Challenges & Opportunities
Establishing the integrated care hub was not without its challenges due to lack of access to integrated ICT systems, access to diagnostics, support with estates and clinical engineering, ‘it was like flying a ‘plane while still building it’ Gillian recalled due to recruitment taking place over the first two years.“ As staff were on board we would open up a new pathway on HealthLink, so that GPs could refer into the hub”. Work arounds were found by building on what had been learnt from existing Sláintecare projects already established in the community.
While there were challenges, the new service provided a number of opportunities, for example new technologies and the provision of rotational undergraduate student placements across the hospital and community.
Áine and Gillian said they both believed that there were significant opportunities in the integrated care space for research, innovation, partnering with industry and academia. Integrated care needed to be reflected throughout contemporary curricula for healthcare professionals. A co-design approach with patients and service users was necessary to shape new pathways of care.
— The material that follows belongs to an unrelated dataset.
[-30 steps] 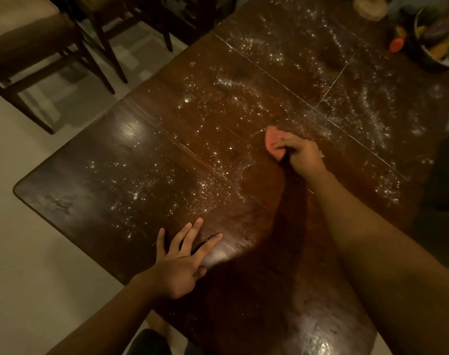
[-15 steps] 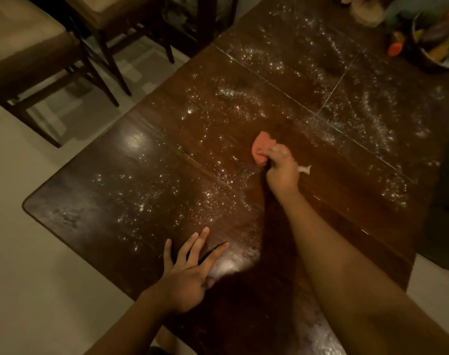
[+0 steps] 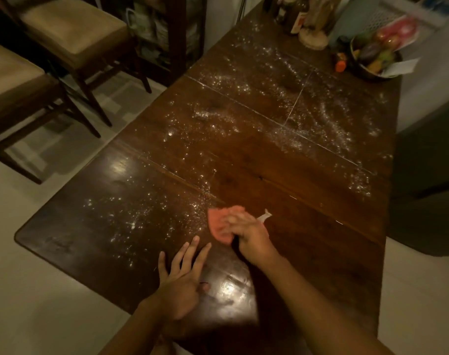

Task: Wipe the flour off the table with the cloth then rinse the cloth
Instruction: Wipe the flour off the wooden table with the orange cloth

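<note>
Down at the near edge of the counter, the left hand lies flat on the wood, fingers straight and spread, holding nothing, same spot as a second ago. Just past it to the right, the right hand has its fingers clenched around the pink cloth, which is bunched up soft with a little white tag poking out the right side.

Big change: a second ago that cloth was out mid-counter, now it's been dragged back, almost up to the left fingertips. Looks like it left a dark, glossy strip behind it, so I'd say one pass done, lots to go.

The flour is powdery white specks, thick left of the cloth and all over the far half, and it's packed into the straight seams too. Way off far right sits a round bowl of fruit. Rinsing's a long way off, I reckon.
</note>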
The presenters acknowledged the value of good relationships and the importance of mutual respect. Their tip to the audience was to refer to the Health Service Change Guide which provided a model of change for successful integration investment in teams, collective leadership, working towards a shared goa and, engaging and communicating with staff and service users to ensure appropriate pathways of care and a holistic approach to healthcare were delivered in the right place at the right time.